Client Profile

IndustryArchitectural Design Firm
Annual Revenue$920,000
Prior Entity TypeS-Corporation
StateNew York
Key MetricSALT deduction increased from $10K cap to $47K via PTET
Annual Tax Savings$23,000

The Problem

This couple operated an architectural design firm through an S-Corp generating $920,000 in revenue with $380,000 in net S-Corp income flowing through to their personal return. Combined with the spouse's $145,000 W-2 income from a university position, total household income was $525,000. Living in New York, they paid approximately $47,000 in state and local income taxes. However, the TCJA's $10,000 SALT deduction cap (IRC §164(b)(6)) limited their itemized deduction for state and local taxes to just $10,000, effectively making $37,000 in state taxes non-deductible.

The couple's prior CPA had accepted the SALT cap as an unavoidable cost of living in a high-tax state. The CPA was unaware that New York had enacted a Pass-Through Entity Tax (PTET) election effective for tax years beginning in 2021, which allows qualifying pass-through entities (S-Corps and partnerships) to elect to pay state income tax at the entity level. Because entity-level taxes are deductible as a business expense under IRC §162, they bypass the $10,000 SALT cap entirely. Over 30 states now offer some form of PTET workaround.

AE Tax Strategy

1. PTET Election Under New York Tax Law §862

We filed the PTET election for the S-Corp with the New York Department of Taxation. The S-Corp paid $32,400 in New York PTET on the $380,000 of pass-through income (at the graduated PTET rates of 6.85% to 10.90%). This entity-level tax payment was deductible on the S-Corp's federal Form 1120-S as a state tax expense under IRC §164(a)(3), reducing the taxable income flowing through to the couple's personal return. The couple then received a dollar-for-dollar credit on their New York personal return for the PTET paid, avoiding double state taxation.

2. Federal Tax Benefit Calculation

By deducting the $32,400 PTET payment at the entity level, the S-Corp's federal taxable pass-through income decreased from $380,000 to $347,600. At the couple's 32% federal marginal rate, this produced a federal tax savings of $10,368. Additionally, the couple's personal SALT deduction was no longer consumed by the S-Corp income taxes (those were paid at the entity level), freeing up capacity under the $10,000 SALT cap for property taxes and the spouse's state tax withholding. The net effect was approximately $23,000 in combined federal and state tax savings after all adjustments.
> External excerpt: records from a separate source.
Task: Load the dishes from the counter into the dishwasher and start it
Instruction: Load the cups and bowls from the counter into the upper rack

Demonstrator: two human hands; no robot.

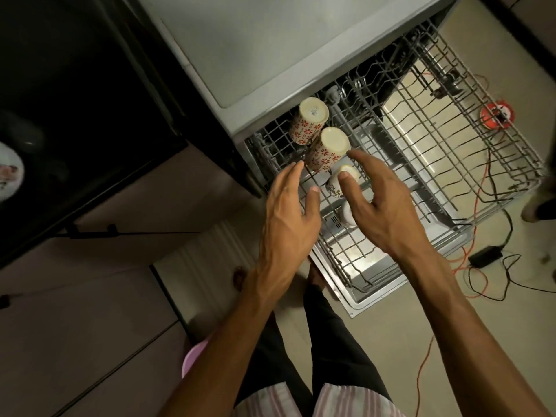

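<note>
Your left hand [288, 212]: fingers straight and spread, holding nothing, over the near-left edge of the pulled-out upper rack [445, 164].
Your right hand [379, 203]: fingers relaxed and parted, released, just right of the left hand; I cannot tell if the thumb touches the cup beneath.
Small white cup [343, 182]: upside down in the rack, between your two hands, under your right thumb.
Near red-flowered cup [328, 150]: inverted and tilted, just beyond your fingertips.
Far red-flowered cup [307, 120]: inverted, touching the near one, farther from your fingers.
Plate [9, 173]: on the dark bench [75, 100], well left of your left fingers.
Orange cable [469, 260]: on the floor, right of your right fingers.
</note>
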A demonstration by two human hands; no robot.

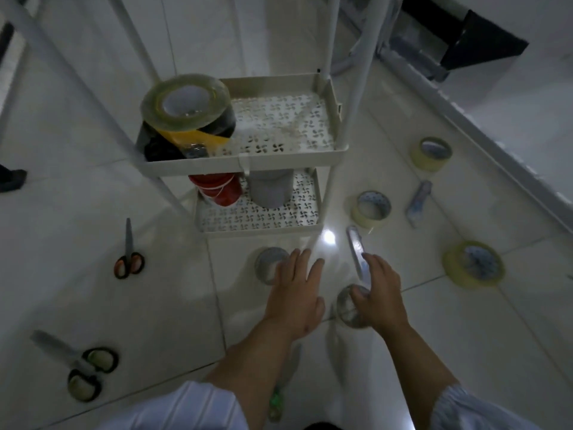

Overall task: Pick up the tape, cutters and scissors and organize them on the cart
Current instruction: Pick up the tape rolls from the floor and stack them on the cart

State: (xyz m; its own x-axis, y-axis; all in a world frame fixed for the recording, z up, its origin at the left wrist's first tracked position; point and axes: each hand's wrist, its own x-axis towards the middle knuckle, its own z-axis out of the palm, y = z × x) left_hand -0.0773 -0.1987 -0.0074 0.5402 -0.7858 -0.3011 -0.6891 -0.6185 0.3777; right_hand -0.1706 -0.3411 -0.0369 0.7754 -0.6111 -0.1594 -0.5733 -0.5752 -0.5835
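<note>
The floor [93,187] is pale, glossy tile with thin grout lines, dimly lit. A small bright glare [328,238] sits on a tile. White metal frame legs [62,66] slant across the upper left. A dark box [474,41] stands in the upper right corner.

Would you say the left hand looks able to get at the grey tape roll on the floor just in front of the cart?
Probably yes. The left hand is open, its fingertips already over the grey tape roll, with nothing between them; the cart stands just behind.
</note>
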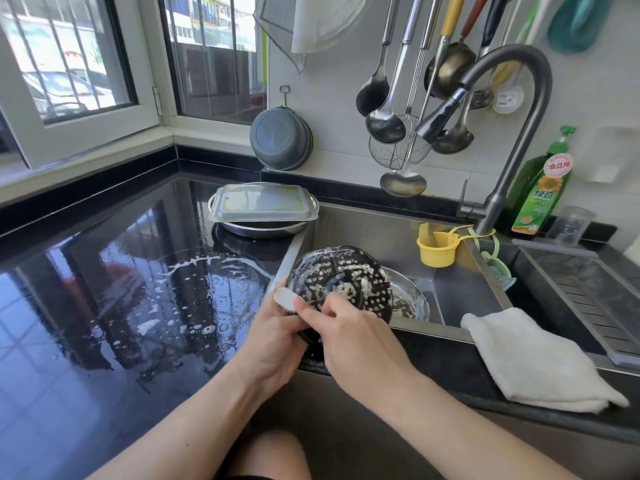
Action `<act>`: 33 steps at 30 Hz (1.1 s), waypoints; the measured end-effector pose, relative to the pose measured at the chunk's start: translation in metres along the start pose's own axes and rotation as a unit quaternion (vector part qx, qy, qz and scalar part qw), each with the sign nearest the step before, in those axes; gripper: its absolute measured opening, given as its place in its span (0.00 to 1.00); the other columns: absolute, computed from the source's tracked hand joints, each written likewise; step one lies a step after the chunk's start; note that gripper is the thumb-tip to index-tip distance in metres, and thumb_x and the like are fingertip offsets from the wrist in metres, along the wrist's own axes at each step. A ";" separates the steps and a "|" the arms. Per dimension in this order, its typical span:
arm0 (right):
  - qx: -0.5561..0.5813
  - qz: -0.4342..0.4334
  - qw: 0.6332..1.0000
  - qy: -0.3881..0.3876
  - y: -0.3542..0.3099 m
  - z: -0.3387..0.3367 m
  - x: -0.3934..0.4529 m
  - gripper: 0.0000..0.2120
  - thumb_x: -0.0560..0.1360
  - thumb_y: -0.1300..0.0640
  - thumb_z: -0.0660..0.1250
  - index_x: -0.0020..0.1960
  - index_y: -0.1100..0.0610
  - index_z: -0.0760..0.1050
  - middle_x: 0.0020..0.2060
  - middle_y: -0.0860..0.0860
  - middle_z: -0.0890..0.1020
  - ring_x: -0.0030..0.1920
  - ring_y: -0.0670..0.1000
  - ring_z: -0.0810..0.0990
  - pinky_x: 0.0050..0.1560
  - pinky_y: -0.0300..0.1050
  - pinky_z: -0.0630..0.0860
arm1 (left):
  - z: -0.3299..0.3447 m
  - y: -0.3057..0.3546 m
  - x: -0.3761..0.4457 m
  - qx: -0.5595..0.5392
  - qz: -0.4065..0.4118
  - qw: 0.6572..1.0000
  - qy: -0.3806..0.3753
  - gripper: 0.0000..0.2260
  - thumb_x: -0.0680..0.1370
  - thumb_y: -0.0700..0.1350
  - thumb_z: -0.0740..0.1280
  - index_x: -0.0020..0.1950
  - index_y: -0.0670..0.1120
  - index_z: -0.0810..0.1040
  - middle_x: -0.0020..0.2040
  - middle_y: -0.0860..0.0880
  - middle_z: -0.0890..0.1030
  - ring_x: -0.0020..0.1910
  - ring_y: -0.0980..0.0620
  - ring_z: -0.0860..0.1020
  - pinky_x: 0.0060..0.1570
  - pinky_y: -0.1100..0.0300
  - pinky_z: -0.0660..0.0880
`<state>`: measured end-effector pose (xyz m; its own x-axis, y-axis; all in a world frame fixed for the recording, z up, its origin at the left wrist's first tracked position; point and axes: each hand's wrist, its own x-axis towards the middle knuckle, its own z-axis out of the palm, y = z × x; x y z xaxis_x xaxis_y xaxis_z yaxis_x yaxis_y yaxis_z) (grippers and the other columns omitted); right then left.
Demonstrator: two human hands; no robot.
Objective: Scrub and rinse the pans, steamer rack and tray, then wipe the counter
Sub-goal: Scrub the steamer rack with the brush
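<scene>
Both hands work at the near left corner of the sink [388, 233]. The left hand [273, 336] grips the near rim of the steamer rack [341, 280], a round black perforated disc covered in suds, and holds it tilted up over the sink edge. The right hand [349, 332] has its fingers curled against the rack's lower face; a pale sponge [285, 299] shows just beside its fingertips, though which hand actually pinches it is hard to tell.

Behind the rack, down in the sink, lies a glass bowl [412, 299] with foam in it. At the far left of the sink, on the black counter [86, 271], a rectangular tray [263, 203] sits upside down across a round steel pan [263, 228]. The counter is wet, with a ring of suds and scattered bubbles near the rack.

A folded white cloth [533, 362] lies over the sink's front edge to the right. The tap [498, 133] arches over the sink, with a yellow cup [437, 249] hanging by its base and a green bottle [542, 188] of dish soap beside it.
</scene>
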<state>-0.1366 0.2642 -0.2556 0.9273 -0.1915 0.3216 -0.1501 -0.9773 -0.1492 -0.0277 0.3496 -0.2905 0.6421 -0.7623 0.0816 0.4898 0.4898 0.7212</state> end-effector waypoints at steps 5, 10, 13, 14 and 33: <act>0.009 0.135 0.990 0.044 0.009 0.007 0.001 0.31 0.80 0.61 0.58 0.79 0.40 0.60 0.48 0.47 0.67 0.39 0.55 0.72 0.40 0.47 0.65 | 0.001 0.000 0.001 -0.011 0.025 0.999 0.040 0.26 0.73 0.19 0.57 0.67 0.38 0.73 0.60 0.33 0.82 0.57 0.37 0.83 0.59 0.46 0.81; 0.041 0.136 0.989 0.047 0.001 0.018 -0.003 0.30 0.80 0.60 0.60 0.78 0.40 0.61 0.48 0.47 0.67 0.39 0.57 0.76 0.37 0.49 0.70 | 0.001 -0.001 0.001 0.005 0.041 0.997 0.066 0.25 0.75 0.19 0.57 0.65 0.41 0.72 0.58 0.37 0.83 0.54 0.42 0.84 0.55 0.50 0.82; 0.033 0.168 0.984 0.057 -0.003 0.016 -0.003 0.30 0.80 0.61 0.59 0.79 0.41 0.61 0.49 0.48 0.64 0.36 0.54 0.70 0.38 0.49 0.69 | 0.002 -0.001 0.000 0.005 0.044 0.996 0.072 0.27 0.75 0.19 0.57 0.68 0.41 0.71 0.61 0.36 0.82 0.57 0.40 0.82 0.60 0.46 0.79; 0.050 0.147 0.987 0.044 -0.013 0.017 -0.006 0.29 0.80 0.61 0.59 0.78 0.41 0.61 0.49 0.48 0.63 0.35 0.54 0.68 0.38 0.50 0.68 | 0.000 -0.001 0.000 0.008 0.047 0.996 0.077 0.27 0.75 0.19 0.57 0.67 0.42 0.71 0.60 0.37 0.82 0.56 0.41 0.83 0.60 0.47 0.80; 0.038 0.151 0.986 0.056 0.012 0.000 0.014 0.28 0.82 0.60 0.59 0.78 0.40 0.62 0.47 0.47 0.65 0.37 0.52 0.71 0.38 0.47 0.68 | -0.003 0.000 0.003 -0.005 0.042 0.997 0.064 0.26 0.77 0.21 0.57 0.69 0.44 0.70 0.58 0.38 0.83 0.50 0.44 0.84 0.48 0.51 0.83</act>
<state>-0.1248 0.2496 -0.2530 0.7994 -0.4861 0.3531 -0.3837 -0.8653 -0.3226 -0.0237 0.3484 -0.2925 0.7504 -0.6589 0.0525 0.4371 0.5542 0.7084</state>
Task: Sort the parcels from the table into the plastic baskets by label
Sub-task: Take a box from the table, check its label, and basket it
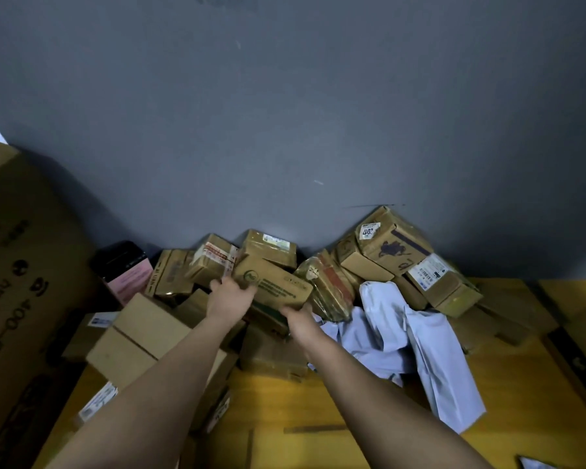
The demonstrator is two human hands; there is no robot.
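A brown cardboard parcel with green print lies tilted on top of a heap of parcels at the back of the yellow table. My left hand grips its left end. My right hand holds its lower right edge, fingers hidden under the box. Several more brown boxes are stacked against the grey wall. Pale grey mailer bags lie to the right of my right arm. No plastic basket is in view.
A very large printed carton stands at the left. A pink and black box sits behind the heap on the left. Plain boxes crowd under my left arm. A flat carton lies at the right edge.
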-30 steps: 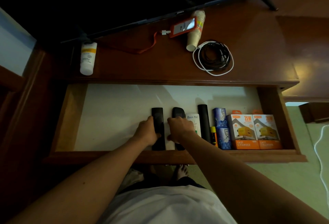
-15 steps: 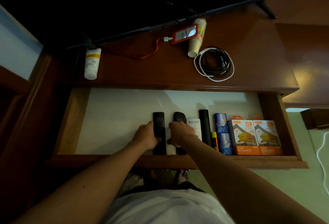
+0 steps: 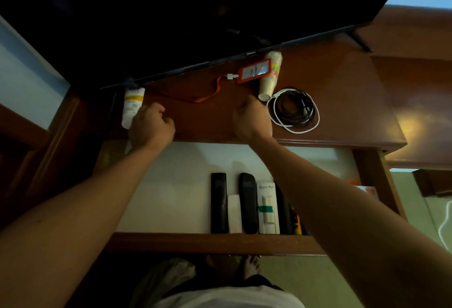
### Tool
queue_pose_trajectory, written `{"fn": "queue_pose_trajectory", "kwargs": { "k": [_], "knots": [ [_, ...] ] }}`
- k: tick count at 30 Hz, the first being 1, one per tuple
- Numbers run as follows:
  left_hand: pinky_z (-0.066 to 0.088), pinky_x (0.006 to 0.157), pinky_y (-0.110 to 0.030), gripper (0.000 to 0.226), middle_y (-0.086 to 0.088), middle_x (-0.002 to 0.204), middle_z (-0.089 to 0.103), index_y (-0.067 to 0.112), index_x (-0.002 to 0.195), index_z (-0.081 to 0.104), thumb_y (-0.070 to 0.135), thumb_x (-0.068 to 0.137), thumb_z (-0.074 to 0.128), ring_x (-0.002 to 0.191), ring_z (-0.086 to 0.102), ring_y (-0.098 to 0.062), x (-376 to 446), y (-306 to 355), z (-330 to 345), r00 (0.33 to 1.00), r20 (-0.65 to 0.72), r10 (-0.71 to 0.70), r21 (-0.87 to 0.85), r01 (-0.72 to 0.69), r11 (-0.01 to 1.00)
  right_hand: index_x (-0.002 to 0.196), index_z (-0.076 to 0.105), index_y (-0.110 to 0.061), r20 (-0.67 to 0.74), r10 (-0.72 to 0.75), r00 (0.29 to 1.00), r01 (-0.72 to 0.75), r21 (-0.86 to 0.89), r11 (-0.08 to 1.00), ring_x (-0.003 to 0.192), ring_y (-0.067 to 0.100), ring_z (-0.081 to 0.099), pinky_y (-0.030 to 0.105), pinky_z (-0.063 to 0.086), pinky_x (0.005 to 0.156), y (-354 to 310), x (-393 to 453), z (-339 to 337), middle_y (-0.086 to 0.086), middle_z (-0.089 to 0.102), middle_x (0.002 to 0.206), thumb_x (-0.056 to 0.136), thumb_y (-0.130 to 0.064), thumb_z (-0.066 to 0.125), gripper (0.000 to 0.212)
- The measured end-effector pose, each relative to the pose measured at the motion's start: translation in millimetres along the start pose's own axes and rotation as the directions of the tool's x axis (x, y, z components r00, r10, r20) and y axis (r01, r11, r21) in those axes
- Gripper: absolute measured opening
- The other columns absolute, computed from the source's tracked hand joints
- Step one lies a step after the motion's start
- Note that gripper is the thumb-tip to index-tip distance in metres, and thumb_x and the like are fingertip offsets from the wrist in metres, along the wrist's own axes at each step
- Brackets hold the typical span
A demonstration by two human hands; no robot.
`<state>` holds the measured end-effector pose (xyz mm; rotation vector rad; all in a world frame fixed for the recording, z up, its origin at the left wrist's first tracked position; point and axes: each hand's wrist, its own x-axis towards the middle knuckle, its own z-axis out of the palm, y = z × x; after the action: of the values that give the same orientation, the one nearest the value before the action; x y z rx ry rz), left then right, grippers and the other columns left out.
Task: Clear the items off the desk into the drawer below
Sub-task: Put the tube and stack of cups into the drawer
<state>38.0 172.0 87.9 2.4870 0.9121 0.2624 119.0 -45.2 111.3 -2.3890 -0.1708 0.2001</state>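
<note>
Both arms are out over the dark reddish-brown wooden desk [image 3: 200, 121] now; the landmark is the white plastic tube with the yellow band [image 3: 132, 107], lying at the back of the desk under the edge of the black television [image 3: 195, 14], its long axis running front to back, cap end toward the person. The left hand [image 3: 150, 128] is right at it — knuckles up, fingers loosely curled against the tube's right flank, nothing gripped that I can see. Well to the right of the tube, the right hand [image 3: 252, 118] hovers just short of the stacked beige paper cups [image 3: 269, 80] lying on their side; its fingers are hidden, so I cannot tell its grip. The tube looks like the left hand's pick; the open white-lined drawer [image 3: 171, 185] waits just below and in front of it.
</note>
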Motion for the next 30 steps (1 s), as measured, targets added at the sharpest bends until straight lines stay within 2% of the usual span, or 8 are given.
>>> {"fn": "queue_pose_trajectory", "kwargs": {
  "k": [4, 6, 9, 12, 18, 22, 25, 30],
  "knots": [
    [0.040, 0.100, -0.049, 0.038, -0.014, 0.136, 0.051, 0.023, 0.124, 0.062, 0.026, 0.086, 0.063, 0.123, 0.046, -0.042, 25, -4, -9, 0.998, -0.056, -0.034, 0.186, 0.044, 0.981, 0.134, 0.044, -0.010, -0.148, 0.028, 0.989, -0.049, -0.140, 0.989, 0.121, 0.037, 0.047, 0.050, 0.045, 0.093, -4, 35, -5, 0.016, 0.048, 0.136, 0.094, -0.028, 0.055, 0.045],
    [0.034, 0.104, -0.052, 0.047, -0.018, 0.140, 0.045, 0.023, 0.130, 0.057, 0.029, 0.084, 0.066, 0.125, 0.041, -0.046, 33, -10, -11, 0.995, -0.081, -0.054, 0.266, 0.074, 0.961, 0.142, 0.035, -0.007, -0.206, 0.057, 0.977, -0.104, -0.225, 0.969, 0.129, 0.040, 0.038, 0.052, 0.038, 0.102, -2, 48, -6, 0.019, 0.038, 0.143, 0.095, -0.028, 0.054, 0.055],
    [0.034, 0.104, -0.054, 0.053, -0.020, 0.142, 0.039, 0.019, 0.135, 0.051, 0.028, 0.085, 0.067, 0.125, 0.039, -0.048, 42, -15, -9, 0.992, -0.058, -0.112, 0.286, 0.124, 0.950, 0.142, 0.033, -0.006, -0.264, 0.070, 0.962, -0.159, -0.332, 0.930, 0.132, 0.039, 0.034, 0.049, 0.035, 0.105, 4, 66, -4, 0.020, 0.034, 0.145, 0.096, -0.027, 0.057, 0.056],
    [0.039, 0.102, -0.055, 0.047, -0.020, 0.141, 0.037, 0.017, 0.134, 0.052, 0.024, 0.088, 0.064, 0.123, 0.040, -0.049, 44, -19, -2, 0.985, -0.002, -0.174, 0.266, 0.168, 0.949, 0.148, 0.026, -0.006, -0.217, 0.153, 0.964, -0.225, -0.359, 0.906, 0.138, 0.041, 0.029, 0.049, 0.033, 0.110, 6, 77, 2, 0.024, 0.027, 0.152, 0.097, -0.028, 0.060, 0.065],
    [0.044, 0.093, -0.052, 0.040, -0.020, 0.139, 0.036, 0.016, 0.127, 0.055, 0.008, 0.088, 0.063, 0.120, 0.039, -0.046, 36, -15, 5, 0.988, 0.003, -0.151, 0.193, 0.148, 0.970, 0.145, 0.028, -0.003, -0.196, 0.161, 0.967, -0.222, -0.352, 0.909, 0.134, 0.043, 0.036, 0.048, 0.040, 0.108, 4, 86, 5, 0.028, 0.033, 0.148, 0.096, -0.014, 0.059, 0.059],
    [0.047, 0.096, -0.051, 0.050, -0.015, 0.143, 0.034, 0.020, 0.136, 0.054, 0.011, 0.088, 0.066, 0.125, 0.037, -0.042, 26, -12, 10, 0.994, 0.024, -0.109, 0.136, 0.105, 0.985, 0.146, 0.028, -0.004, -0.201, 0.199, 0.959, -0.253, -0.294, 0.922, 0.135, 0.044, 0.036, 0.049, 0.042, 0.107, 4, 80, 8, 0.029, 0.032, 0.149, 0.098, -0.013, 0.057, 0.057],
    [0.046, 0.091, -0.049, 0.047, -0.013, 0.139, 0.036, 0.020, 0.132, 0.056, 0.016, 0.087, 0.067, 0.122, 0.039, -0.041, 20, -13, 11, 0.997, 0.032, -0.067, 0.109, 0.063, 0.992, 0.149, 0.023, -0.009, -0.157, 0.179, 0.971, -0.222, -0.333, 0.916, 0.136, 0.047, 0.032, 0.051, 0.040, 0.107, 8, 73, 11, 0.027, 0.025, 0.152, 0.093, -0.010, 0.060, 0.067],
    [0.044, 0.085, -0.045, 0.038, -0.012, 0.134, 0.038, 0.021, 0.124, 0.061, 0.021, 0.086, 0.065, 0.118, 0.040, -0.040, 17, -9, 9, 0.998, 0.027, -0.056, 0.080, 0.054, 0.995, 0.147, 0.027, -0.027, -0.146, 0.127, 0.981, -0.176, -0.405, 0.897, 0.133, 0.048, 0.031, 0.054, 0.037, 0.105, 12, 74, 7, 0.024, 0.020, 0.153, 0.090, -0.039, 0.062, 0.068]
  ]
}}
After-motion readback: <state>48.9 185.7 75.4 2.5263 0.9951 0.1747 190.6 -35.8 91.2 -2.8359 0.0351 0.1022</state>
3. Ongoing PTET Optimization and Estimated Payment Coordination

We coordinated the S-Corp's PTET estimated payments with the couple's personal estimated payments to avoid underpayment penalties at both the entity and individual levels. The PTET election must be made annually by the entity's filing deadline (March 15 for S-Corps), and estimated payments are due quarterly. We also modeled the interaction between the PTET and the QBI deduction under IRC §199A, confirming that the PTET payment reduced QBI dollar-for-dollar but the net benefit was still significantly positive because the federal tax rate savings exceeded the QBI deduction reduction.

Total Annual Tax Savings: $23,000

Before & After Comparison

Tax Category Before After Savings
SALT Deduction (Without PTET)$10,000$10,000$0
PTET Entity-Level Deduction$0$32,400$32,400
Federal Tax Savings$0$10,368$10,368
Net State/Federal Benefit$0$23,000$23,000
Total$10,000$42,400$23,000

Key Takeaways

  • The PTET election is the most effective workaround for the $10K SALT cap for business owners in high-tax states — over 30 states now offer some version of this election.
  • PTET payments reduce QBI for Section 199A purposes, so the net benefit must be modeled against the QBI deduction loss to confirm the election is beneficial.
  • The PTET election must be made annually and cannot be revoked once made for a given tax year — modeling the full tax impact before electing is essential.
  • W-2 income from non-business sources (the spouse's university salary) does not benefit from the PTET and remains subject to the SALT cap — the benefit is limited to pass-through business income.